Part 14
Their bubble-thin glasses met in a tink and a pledge and her ready laughter rose in duet with his. She caught the lilt of a popular song from, the tenpiece orchestra and sang upward with the tirralirra of a lark, and the group at the adjoining table threw her a shout. Mr. Fitzgibbons beat a knife-and-fork tattoo on his plate and pinched her cheek lightly, gritting his teeth in a fine frenzy of delight.
"That's the way to make 'em sit up and take notice, Doll, that's the way I like 'em. Live! As live and frisky as colts!"
An attendant placed a souvenir of the occasion beside her plate--a white wool bear, upright and with bold bead eyes and a flare of pink bow beneath its chin.
"Oh-h-h!"
"See, Doll, a Teddy bear!
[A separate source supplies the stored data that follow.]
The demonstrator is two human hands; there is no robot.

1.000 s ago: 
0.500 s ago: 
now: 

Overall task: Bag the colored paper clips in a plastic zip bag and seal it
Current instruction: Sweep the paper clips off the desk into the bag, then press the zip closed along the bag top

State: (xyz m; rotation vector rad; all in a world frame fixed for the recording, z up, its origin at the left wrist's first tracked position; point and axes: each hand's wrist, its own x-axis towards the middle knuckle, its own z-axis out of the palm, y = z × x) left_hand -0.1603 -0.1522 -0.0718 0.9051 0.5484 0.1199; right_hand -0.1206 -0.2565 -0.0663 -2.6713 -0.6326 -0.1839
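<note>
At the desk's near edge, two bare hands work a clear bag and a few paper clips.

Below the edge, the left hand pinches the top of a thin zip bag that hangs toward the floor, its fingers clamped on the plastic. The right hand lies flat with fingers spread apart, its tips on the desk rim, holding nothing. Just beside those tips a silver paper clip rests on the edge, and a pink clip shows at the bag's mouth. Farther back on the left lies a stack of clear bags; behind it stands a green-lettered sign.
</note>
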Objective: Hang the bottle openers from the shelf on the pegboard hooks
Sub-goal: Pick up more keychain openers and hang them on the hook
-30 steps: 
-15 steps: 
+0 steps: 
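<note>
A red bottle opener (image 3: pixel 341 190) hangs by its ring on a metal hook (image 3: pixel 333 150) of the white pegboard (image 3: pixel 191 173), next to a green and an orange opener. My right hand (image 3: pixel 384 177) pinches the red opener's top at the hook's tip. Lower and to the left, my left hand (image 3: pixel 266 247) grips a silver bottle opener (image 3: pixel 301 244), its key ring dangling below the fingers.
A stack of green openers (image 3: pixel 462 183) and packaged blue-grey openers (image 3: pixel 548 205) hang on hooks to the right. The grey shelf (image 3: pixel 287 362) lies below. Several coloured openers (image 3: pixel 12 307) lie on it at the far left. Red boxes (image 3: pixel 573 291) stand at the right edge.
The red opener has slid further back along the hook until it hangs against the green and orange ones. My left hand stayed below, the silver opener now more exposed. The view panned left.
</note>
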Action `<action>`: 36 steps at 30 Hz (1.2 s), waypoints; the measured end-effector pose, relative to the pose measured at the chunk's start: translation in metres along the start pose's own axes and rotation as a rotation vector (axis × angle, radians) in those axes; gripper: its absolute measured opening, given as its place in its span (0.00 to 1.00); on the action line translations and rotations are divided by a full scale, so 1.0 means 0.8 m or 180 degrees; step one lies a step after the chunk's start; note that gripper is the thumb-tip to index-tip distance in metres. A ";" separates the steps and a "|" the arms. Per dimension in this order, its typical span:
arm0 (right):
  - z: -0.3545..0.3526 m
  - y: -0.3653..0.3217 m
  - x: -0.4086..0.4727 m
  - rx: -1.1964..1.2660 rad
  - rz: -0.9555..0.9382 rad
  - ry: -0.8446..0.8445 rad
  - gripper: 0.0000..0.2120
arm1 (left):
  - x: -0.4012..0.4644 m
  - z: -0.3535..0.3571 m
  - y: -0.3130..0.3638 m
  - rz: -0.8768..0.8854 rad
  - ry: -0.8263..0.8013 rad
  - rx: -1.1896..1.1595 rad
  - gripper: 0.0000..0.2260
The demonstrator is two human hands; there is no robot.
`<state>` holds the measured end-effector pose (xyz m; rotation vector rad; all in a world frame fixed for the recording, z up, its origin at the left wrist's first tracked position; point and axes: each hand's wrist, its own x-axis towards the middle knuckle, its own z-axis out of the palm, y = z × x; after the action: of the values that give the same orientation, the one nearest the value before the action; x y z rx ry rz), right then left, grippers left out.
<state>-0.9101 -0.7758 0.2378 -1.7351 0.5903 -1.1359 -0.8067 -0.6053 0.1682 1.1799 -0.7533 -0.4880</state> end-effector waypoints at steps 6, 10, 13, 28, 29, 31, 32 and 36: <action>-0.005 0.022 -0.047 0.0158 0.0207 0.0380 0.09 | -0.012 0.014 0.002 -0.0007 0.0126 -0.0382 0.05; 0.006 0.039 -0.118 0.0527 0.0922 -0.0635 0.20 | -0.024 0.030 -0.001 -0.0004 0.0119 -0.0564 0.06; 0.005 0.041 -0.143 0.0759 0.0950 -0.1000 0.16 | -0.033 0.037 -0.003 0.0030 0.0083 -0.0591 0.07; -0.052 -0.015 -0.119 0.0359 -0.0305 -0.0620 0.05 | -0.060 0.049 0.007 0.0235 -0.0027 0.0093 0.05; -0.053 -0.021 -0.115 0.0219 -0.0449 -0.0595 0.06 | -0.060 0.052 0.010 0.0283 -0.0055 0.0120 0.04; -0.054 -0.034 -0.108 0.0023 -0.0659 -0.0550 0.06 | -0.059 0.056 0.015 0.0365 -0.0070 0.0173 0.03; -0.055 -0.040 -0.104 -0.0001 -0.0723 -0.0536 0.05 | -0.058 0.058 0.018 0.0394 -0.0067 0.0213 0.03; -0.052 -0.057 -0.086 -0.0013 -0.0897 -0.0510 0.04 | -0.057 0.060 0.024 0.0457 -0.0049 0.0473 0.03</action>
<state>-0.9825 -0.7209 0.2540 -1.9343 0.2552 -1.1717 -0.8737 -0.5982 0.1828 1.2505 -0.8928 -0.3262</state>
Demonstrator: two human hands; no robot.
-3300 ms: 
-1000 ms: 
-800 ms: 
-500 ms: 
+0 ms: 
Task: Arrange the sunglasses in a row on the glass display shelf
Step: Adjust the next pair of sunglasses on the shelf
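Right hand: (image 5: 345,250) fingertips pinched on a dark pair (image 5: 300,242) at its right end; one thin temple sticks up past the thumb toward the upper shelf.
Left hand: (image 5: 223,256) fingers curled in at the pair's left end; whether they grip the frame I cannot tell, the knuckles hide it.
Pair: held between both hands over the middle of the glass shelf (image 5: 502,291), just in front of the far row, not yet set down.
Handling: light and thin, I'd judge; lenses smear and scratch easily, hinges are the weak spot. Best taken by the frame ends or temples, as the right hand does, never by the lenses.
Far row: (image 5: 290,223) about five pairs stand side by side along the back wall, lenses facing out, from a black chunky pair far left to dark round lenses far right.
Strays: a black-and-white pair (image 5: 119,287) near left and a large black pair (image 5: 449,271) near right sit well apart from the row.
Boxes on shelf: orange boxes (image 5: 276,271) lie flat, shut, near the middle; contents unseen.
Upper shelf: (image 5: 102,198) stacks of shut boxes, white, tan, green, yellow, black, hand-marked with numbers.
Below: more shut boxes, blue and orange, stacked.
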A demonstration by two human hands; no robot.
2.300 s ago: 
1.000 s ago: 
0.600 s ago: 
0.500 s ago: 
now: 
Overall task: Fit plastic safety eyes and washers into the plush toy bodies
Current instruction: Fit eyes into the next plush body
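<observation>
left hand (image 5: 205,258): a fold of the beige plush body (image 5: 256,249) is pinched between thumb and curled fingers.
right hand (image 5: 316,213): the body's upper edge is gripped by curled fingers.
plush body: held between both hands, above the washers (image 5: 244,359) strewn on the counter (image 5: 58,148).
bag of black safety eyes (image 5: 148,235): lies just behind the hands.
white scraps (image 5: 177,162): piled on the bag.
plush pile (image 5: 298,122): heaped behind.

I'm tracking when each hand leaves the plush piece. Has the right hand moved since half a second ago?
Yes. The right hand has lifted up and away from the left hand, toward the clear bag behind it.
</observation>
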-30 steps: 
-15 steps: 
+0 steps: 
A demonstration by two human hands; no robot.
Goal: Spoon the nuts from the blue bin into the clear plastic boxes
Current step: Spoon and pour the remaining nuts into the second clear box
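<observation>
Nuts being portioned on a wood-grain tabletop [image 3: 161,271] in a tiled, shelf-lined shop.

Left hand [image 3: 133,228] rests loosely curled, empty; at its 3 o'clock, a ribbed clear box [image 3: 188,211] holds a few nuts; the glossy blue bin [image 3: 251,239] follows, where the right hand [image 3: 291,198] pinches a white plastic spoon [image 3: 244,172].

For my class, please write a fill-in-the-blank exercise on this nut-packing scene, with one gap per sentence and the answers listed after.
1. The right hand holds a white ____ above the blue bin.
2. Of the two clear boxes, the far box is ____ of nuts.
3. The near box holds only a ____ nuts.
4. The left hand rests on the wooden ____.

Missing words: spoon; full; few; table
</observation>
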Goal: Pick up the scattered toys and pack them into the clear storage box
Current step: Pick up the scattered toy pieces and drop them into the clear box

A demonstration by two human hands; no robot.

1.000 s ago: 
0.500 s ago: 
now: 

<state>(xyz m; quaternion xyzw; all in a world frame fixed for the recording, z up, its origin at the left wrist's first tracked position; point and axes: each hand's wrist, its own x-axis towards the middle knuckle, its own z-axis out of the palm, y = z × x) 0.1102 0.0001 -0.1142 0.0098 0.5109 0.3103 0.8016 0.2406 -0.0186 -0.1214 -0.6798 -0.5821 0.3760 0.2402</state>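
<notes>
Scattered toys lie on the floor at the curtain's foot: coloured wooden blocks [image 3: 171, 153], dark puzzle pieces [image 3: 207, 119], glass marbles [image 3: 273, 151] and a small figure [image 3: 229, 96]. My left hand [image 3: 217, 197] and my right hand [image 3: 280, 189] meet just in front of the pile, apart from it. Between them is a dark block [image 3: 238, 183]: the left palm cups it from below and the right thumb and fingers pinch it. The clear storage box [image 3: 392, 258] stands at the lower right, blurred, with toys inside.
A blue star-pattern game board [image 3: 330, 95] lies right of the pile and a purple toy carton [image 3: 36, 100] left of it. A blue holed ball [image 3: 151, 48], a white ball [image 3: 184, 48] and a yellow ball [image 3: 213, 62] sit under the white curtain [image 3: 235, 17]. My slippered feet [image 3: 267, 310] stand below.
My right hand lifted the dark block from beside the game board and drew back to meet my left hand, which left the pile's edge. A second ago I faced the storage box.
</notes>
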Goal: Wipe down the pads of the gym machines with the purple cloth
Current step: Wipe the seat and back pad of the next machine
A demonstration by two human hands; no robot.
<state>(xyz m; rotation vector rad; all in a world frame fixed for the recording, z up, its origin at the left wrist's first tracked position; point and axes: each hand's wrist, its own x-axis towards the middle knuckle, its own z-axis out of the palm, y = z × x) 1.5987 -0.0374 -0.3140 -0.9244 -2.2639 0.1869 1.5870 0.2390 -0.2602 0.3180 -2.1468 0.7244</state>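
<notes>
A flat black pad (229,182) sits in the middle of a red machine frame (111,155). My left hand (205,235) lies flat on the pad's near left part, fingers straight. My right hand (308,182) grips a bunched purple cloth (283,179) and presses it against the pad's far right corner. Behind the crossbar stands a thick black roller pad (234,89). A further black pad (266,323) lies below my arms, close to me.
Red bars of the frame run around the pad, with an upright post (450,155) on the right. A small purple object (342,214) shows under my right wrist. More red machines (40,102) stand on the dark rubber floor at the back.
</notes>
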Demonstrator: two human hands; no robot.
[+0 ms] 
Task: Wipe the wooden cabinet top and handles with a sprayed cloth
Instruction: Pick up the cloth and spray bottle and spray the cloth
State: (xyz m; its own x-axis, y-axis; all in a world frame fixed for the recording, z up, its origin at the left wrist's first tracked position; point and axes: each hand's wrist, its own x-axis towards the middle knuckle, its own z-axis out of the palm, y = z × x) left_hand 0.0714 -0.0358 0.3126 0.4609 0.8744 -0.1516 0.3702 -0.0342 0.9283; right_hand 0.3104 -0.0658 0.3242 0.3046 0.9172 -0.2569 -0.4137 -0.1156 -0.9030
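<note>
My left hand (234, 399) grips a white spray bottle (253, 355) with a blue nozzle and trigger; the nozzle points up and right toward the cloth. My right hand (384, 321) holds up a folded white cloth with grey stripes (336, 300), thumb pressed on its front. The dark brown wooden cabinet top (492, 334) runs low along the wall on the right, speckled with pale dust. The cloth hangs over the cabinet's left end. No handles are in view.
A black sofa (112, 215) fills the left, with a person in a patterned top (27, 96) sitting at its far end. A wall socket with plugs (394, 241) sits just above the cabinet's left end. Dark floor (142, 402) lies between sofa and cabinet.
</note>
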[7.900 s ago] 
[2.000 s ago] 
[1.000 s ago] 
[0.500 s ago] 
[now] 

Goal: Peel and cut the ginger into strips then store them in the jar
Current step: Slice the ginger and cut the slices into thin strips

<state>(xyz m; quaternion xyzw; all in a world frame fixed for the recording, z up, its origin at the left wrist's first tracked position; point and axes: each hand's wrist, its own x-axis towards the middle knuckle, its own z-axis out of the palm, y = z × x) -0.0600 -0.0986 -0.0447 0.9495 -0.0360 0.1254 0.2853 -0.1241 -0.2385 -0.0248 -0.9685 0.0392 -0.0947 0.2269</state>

By Gad! a Teddy bear with his arms stretched out to hug her! Gad! if I was that Teddy I'd hug the daylight out of her, too! Gad! wouldn't I!"
Mrs. Violet Smith wafted the bead-eyed toy a kiss, then slapped him sharply sidewise, toppling him in a heap, and her easy laughter mingled with her petulance.
"I wanna big grizzly, Jimmie; a great big brown grizzly bear with a grin. I wanna big brown grizzly."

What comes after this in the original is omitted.